▶ WHAT THE TASK REQUIRES: Everything in the listing below must be set down again exactly.

*** Opening of INFORMATION SHOWN ***

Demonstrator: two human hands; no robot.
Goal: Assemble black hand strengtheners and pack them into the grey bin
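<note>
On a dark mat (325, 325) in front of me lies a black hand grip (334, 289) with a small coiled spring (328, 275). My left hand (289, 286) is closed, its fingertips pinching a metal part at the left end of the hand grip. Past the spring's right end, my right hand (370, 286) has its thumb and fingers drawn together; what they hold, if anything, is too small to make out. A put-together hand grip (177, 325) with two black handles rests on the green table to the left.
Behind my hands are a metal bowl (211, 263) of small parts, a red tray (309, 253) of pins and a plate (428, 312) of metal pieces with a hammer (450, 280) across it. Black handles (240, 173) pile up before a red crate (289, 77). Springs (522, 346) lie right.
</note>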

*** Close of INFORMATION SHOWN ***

▶ RESPONSE AREA:
Demonstrator: two human hands; no robot.
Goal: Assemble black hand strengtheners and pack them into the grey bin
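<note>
On a dark mat (325, 325) in front of me lies a black hand grip (334, 289) with a small coiled spring (328, 275). My left hand (289, 286) is closed, its fingertips pinching a metal part at the left end of the hand grip. Past the spring's right end, my right hand (370, 286) has its thumb and fingers drawn together; what they hold, if anything, is too small to make out. A put-together hand grip (177, 325) with two black handles rests on the green table to the left.
Behind my hands are a metal bowl (211, 263) of small parts, a red tray (309, 253) of pins and a plate (428, 312) of metal pieces with a hammer (450, 280) across it. Black handles (240, 173) pile up before a red crate (289, 77). Springs (522, 346) lie right.
</note>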

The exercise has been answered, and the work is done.